Two major Duke Energy solar energy programs are rolling out this month in North Carolina, making solar more abundant and affordable for customers.
"Duke Energy's solar rebates and the competitive bidding program have been highly anticipated and will drive further solar-related investment, job creation and economic development for North Carolina," said David Fountain, Duke Energy's North Carolina president. "They reflect many of the positive aspects of the Competitive Energy Solutions for North Carolina legislation and will provide financial benefits to residential and commercial customers."
The two programs hit milestones this week:
"North Carolina has been able to achieve leadership in the use of solar energy, second only to California, spurred by a variety of programs that have helped to reduce the cost of installing solar systems," said Peter M. Schwarz, professor of economics and associate at the Energy Production and Infrastructure Center (EPIC), UNC Charlotte. "The new programs that Duke Energy is now introducing will continue to spur the growth of solar energy, contributing to economic development while helping to protect the environment."
Solar Rebates Program
Under the rebate program, residential customers will be eligible for a rebate of 60 cents per watt for solar energy systems 10 kilowatts (kW) or less. For example, a typical rooftop array of 8 kW would be eligible for a $4,800 rebate. Installed systems 10 kW or greater would be eligible for a maximum rebate of $6,000.
Nonresidential customers would be eligible for 50 cents per watt. Nonprofit customers (such as churches and schools) would be eligible for an enhanced rebate of 75 cents per watt for systems 100 kW or less. Installed systems 100 kW or greater would be eligible for a maximum rebate of $50,000 for nonresidential customers, or $75,000 for nonprofit customers.
Customers will also have a solar leasing option. Instead of owning the system, customers can lease solar panels from another company. Much like leasing a car, a third-party leasing agency owns the system while the customer has a contract to use the output of the solar panels.
The rebates are divided into maximum annual allotments of 20 MW and are on a first-come, first-served basis – depending on when the customer application is submitted. More program details can be found at duke-energy.com/NCSolarRebates.
The program is similar to a successful one in South Carolina that passed the $50 million mark in customer rebates earlier this year. The program was also part of a collaborative piece of energy legislation – Act 236 – signed into law in 2014.
Competitive Bidding Program
Under North Carolina's competitive bidding provision, Duke Energy will solicit bids for projects totaling 680 MW of new renewable energy capacity. The bids can come from any company, including Duke Energy, and can be in the form of a power purchase agreement (PPA), utility self-developed facilities or asset acquisitions.

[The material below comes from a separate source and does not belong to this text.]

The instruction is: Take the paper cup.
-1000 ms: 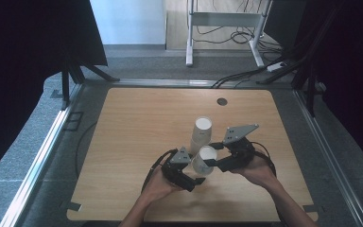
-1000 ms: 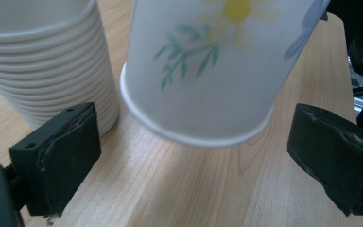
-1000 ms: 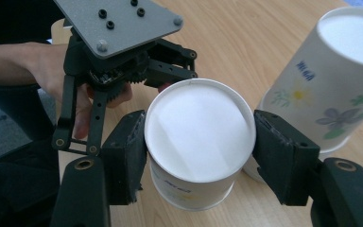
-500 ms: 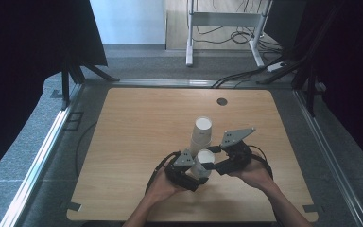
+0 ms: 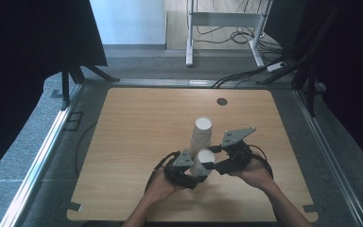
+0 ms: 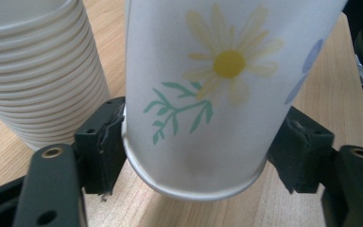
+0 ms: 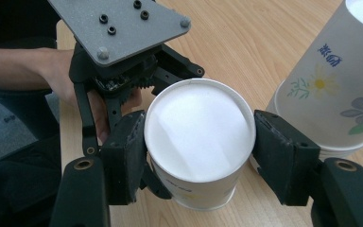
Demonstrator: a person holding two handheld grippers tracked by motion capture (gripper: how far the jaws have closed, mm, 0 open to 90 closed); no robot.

Proposals must be for a single facility between 1 and 80 MW and capable of being placed in service prior to Jan. 1, 2021.
An independent administrator will manage the bidding process and help select the most cost-effective bids.
"The competitive bidding process will lead to better prices for solar energy for our customers," added Fountain. "It will also improve geographic distribution of projects around the Carolinas which promotes reliability."
Duke Energy already has more than 2,500 MW of solar capacity connected to its grid, which includes those owned by Duke Energy and those owned and operated by other companies. Overall, North Carolina is the No. 2 state in the nation for solar power capacity.
Bids for new projects are due Sept. 11. Details on the RFP can be found on the independent administrator's website at https://decprerfp2018.accionpower.com/.
Duke Energy is one of the nation's leading renewable energy companies. The company operates more than 20 wind facilities and 60 solar facilities in about 20 states around the nation.